Pese al rifirrafe entre Trump y Petro, la ofensiva del gobierno estadounidense no se limita a Colombia. En Haití, el gobierno estadounidense respalda una intervención “multinacional” dirigida por Kenia; en Panamá —pese a contar con el apoyo del presidente derechista José Raúl Mulino— negocia concesiones portuarias bajo el pretexto de “seguridad marítima”; en Venezuela, amenaza con sanciones sobre el Esequibo. Cada punto del arco caribeño se ha convertido en pieza de un tablero mayor. Y es que, como lo advirtió Juan Bosch, el Caribe es el espejo donde América Latina ve su destino.  

Mientras tanto, la crisis interna de Estados Unidos se profundiza. Frente a una deuda récord, polarización, violencia doméstica, Trump busca proyectar esa descomposición hacia el exterior.  

Soberanía y resistencia 

La reacción del gobierno colombiano fue inédita en la historia reciente. En lugar de ceder ante la amenaza, Petro llevó el caso a las instancias internacionales y denunció la agresión ante el Consejo de Seguridad de la ONU. La cancillería calificó las declaraciones de Trump como “una amenaza directa a la soberanía nacional” y anunció la creación de un bloque latinoamericano para defender la resolución de Ginebra. La estrategia es jurídica y diplomática, no militar. Colombia asume el conflicto desde el derecho internacional, y no desde la subordinación. La apuesta no es mamey. La historia del Caribe está llena de ejemplos de líderes que pagaron caro su desafío: Bosch en República Dominicana, Arbenz en Guatemala, Torrijos en Panamá, Chávez en Venezuela. Pero cada uno dejó un precedente de dignidad. Petro se inscribe en esa tradición: la de quienes comprendieron que la independencia no se mendiga, se ejerce. 
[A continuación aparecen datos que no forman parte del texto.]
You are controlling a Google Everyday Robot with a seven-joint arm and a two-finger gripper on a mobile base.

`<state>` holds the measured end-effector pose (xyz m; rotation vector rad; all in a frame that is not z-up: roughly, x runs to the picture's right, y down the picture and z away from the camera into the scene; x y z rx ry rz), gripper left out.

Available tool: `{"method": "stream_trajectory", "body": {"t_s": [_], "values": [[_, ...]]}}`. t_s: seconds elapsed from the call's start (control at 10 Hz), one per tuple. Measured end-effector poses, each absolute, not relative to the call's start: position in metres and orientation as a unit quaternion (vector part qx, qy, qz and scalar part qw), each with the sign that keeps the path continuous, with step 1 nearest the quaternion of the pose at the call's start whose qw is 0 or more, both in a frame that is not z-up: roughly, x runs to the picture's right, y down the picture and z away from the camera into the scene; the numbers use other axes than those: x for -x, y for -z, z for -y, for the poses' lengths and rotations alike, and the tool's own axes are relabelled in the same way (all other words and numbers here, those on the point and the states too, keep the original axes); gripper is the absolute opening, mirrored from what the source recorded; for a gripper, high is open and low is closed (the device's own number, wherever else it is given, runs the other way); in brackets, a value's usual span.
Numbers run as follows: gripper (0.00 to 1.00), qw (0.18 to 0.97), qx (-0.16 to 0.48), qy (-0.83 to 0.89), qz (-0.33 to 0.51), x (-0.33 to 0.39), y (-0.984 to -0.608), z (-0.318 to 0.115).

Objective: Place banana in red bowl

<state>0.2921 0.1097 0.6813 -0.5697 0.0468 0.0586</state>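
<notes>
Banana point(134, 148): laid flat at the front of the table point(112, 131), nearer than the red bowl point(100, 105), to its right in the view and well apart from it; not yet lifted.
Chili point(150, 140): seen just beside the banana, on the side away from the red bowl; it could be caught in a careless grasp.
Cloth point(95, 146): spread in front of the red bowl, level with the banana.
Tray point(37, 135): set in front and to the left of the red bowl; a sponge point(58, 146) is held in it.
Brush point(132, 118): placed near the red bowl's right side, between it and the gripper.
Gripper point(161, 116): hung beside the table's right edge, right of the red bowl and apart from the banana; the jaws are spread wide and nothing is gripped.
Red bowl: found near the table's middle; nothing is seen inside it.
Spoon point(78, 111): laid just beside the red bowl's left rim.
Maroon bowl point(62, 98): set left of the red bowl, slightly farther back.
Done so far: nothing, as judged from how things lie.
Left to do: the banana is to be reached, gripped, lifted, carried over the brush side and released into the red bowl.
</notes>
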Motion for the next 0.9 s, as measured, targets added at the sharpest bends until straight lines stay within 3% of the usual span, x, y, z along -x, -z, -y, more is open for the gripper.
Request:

El Caribe vuelve a ser escenario de esa disputa. Pero esta vez, los pueblos del sur no están solos ni desarmados. Tienen historia, memoria y legitimidad. Como escribió Juan Bosch, “mientras existan condiciones de dominio, no habrá paz en el Caribe”. Sin embargo, lo que hoy late en Colombia, Haití y toda la región es la posibilidad de invertir esa frase: que la soberanía deje de ser frontera y se convierta, por fin, en horizonte.